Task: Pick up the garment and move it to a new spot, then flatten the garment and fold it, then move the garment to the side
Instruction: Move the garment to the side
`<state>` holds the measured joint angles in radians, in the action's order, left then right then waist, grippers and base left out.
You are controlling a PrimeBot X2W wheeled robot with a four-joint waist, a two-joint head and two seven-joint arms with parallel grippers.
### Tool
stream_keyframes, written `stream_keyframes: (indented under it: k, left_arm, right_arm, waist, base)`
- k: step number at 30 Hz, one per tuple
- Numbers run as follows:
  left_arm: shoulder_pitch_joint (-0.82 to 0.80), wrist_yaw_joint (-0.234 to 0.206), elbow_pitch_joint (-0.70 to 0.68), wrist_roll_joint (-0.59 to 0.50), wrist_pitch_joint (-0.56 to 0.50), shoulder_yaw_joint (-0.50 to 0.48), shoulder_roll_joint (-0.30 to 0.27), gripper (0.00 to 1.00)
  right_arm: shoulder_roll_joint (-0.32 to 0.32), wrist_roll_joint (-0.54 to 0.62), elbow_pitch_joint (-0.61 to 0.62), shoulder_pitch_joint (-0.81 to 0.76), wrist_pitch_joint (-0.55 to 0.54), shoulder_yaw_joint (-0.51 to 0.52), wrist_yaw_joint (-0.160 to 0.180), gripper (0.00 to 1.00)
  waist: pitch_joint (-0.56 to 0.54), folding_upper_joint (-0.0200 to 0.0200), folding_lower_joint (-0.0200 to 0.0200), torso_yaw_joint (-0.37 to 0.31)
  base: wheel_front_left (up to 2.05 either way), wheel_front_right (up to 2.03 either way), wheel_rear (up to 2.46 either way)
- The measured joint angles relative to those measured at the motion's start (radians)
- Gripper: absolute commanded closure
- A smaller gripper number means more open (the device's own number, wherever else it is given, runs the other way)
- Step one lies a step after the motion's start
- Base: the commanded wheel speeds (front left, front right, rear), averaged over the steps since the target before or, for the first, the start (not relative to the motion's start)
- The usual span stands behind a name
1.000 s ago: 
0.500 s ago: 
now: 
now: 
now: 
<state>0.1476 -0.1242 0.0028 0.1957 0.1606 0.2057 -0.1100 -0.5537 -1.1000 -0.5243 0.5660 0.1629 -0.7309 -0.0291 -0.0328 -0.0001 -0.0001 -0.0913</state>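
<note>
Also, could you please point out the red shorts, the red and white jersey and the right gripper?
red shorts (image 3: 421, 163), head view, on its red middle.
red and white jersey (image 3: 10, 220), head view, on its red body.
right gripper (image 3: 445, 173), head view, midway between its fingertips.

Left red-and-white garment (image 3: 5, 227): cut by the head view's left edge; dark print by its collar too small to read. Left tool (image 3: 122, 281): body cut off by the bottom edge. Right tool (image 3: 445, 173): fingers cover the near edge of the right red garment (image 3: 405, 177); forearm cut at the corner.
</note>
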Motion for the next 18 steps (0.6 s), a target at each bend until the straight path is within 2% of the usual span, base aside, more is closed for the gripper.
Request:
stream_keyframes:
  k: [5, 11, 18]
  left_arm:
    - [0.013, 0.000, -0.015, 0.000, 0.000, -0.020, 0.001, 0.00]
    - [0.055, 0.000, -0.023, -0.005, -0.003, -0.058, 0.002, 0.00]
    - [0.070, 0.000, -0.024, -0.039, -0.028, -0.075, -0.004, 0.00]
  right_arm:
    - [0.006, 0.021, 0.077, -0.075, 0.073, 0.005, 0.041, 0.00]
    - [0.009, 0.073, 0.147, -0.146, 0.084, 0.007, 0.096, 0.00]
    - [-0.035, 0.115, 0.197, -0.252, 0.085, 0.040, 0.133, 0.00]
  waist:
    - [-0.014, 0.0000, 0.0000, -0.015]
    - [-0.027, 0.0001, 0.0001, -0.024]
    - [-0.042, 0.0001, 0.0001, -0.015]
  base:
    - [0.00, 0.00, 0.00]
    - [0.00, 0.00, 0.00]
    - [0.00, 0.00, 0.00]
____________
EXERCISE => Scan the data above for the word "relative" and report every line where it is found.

EXERCISE OUTPUT =>
- The measured joint angles relative to those measured at the motion's start (radians)
- Base: the commanded wheel speeds (front left, front right, rear), averaged over the steps since the target before or, for the first, the start (not relative to the motion's start)

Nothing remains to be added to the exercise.